RELATED: Bennet puts himself in the middle of health care conversation during second Democratic debate

“We’re rewarding celebrity candidates with millions of Twitter followers, billionaires who buy their way onto the debate stage, and candidates who have been running for president for years," he said. "It forces campaigns to force over millions of dollars to Facebook, the same platform that let the Russians interfere in 2016, instead of harnessing the resources to talk to voters.

“If we wanted to be the party that excluded people, we’d be Republicans.”

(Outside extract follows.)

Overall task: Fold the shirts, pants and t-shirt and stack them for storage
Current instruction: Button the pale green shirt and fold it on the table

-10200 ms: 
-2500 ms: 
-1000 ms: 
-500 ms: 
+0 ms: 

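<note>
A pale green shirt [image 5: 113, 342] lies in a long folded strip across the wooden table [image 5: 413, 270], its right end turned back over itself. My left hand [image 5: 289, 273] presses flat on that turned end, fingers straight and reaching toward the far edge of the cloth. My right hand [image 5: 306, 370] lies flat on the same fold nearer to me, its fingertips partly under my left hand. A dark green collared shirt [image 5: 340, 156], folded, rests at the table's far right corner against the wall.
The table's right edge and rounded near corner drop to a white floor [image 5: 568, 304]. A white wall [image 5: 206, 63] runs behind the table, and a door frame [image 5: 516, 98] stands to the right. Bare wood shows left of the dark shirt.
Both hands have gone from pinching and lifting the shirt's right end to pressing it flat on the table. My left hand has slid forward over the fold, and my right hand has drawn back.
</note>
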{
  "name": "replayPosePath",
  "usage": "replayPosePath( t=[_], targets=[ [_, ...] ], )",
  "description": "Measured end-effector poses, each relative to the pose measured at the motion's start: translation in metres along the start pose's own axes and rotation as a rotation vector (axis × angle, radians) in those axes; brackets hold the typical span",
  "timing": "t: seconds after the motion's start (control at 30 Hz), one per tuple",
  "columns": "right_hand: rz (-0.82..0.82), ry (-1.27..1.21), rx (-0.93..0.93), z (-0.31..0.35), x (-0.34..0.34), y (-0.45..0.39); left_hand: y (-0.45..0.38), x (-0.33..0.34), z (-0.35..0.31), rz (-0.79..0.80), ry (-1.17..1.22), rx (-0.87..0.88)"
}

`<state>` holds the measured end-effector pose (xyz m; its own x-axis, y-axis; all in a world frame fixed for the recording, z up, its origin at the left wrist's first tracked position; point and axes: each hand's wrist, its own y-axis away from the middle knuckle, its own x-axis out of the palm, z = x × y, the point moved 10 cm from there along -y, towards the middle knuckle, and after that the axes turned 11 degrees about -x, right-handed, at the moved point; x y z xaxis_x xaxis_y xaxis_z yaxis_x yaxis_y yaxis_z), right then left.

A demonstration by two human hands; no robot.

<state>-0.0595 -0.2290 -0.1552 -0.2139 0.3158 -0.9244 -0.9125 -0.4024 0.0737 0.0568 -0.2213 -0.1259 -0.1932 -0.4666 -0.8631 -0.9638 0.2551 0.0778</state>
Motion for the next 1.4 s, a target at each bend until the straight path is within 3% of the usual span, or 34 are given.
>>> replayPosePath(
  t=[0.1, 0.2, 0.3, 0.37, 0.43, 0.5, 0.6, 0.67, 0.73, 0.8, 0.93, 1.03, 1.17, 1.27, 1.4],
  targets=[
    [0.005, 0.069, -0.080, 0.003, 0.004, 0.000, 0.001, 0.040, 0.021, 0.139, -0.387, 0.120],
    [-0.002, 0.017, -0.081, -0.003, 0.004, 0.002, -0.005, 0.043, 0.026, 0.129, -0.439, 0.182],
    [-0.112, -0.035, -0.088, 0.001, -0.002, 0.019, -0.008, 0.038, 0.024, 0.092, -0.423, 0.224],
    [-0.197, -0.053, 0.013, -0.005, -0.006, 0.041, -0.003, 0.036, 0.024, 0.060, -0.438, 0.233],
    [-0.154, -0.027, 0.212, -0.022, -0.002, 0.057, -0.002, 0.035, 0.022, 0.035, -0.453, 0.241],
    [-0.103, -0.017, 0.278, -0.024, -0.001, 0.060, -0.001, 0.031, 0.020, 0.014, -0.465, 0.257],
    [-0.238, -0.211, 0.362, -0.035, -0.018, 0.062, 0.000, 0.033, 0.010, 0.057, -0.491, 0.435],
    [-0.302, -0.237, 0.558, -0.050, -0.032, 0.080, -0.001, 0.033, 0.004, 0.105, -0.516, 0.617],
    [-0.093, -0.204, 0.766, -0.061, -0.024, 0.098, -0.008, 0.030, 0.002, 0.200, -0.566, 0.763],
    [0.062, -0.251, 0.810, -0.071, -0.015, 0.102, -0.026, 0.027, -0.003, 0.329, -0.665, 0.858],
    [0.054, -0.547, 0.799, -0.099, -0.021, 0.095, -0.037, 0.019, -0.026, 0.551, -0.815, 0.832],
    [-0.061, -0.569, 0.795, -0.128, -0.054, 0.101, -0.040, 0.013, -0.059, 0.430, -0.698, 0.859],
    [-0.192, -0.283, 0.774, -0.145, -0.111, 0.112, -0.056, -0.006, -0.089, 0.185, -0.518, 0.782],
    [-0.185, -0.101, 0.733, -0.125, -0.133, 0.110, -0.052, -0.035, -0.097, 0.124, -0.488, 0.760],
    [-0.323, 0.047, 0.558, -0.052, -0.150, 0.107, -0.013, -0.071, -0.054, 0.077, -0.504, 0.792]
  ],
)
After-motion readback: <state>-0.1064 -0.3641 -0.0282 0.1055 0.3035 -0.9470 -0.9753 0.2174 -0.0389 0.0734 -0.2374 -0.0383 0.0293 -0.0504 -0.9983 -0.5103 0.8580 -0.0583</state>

Twenty presidential challengers participated in the second debate. Only 10 Democrats met the DNC threshold to move to the third: former Vice President Joe Biden, New Jersey Sen. Cory Booker, South Bend, Ind., Mayor Pete Buttigieg, Former Housing and Urban Development Secretary Julián Castro, California Sen. Kamala Harris, Minnesota Sen. Amy Klobuchar, Former Texas Rep. Beto O'Rourke, Vermont Sen. Bernie Sanders, Massachusetts Sen. Elizabeth Warren, and Entrepreneur Andrew Yang.

RELATED: New, tougher Democratic debate rules frustrate longshot candidates

A candidate must meet a 2% polling threshold and have 130,000 unique donors, with a minimum of 400 unique donors per state in at least 20 states, to qualify by the Aug. 28 deadline. If the DNC certifies any other candidates by then, the debate will spill into a second night.

ABC hosts the third debate in Houston on Sept. 12. ABC News' George Stephanopoulos, “World News Tonight” anchor David Muir, correspondent Linsey Davis and Univision anchor Jorge Ramos will moderate.

Former Colorado Gov. John Hickenlooper withdrew from the race last week.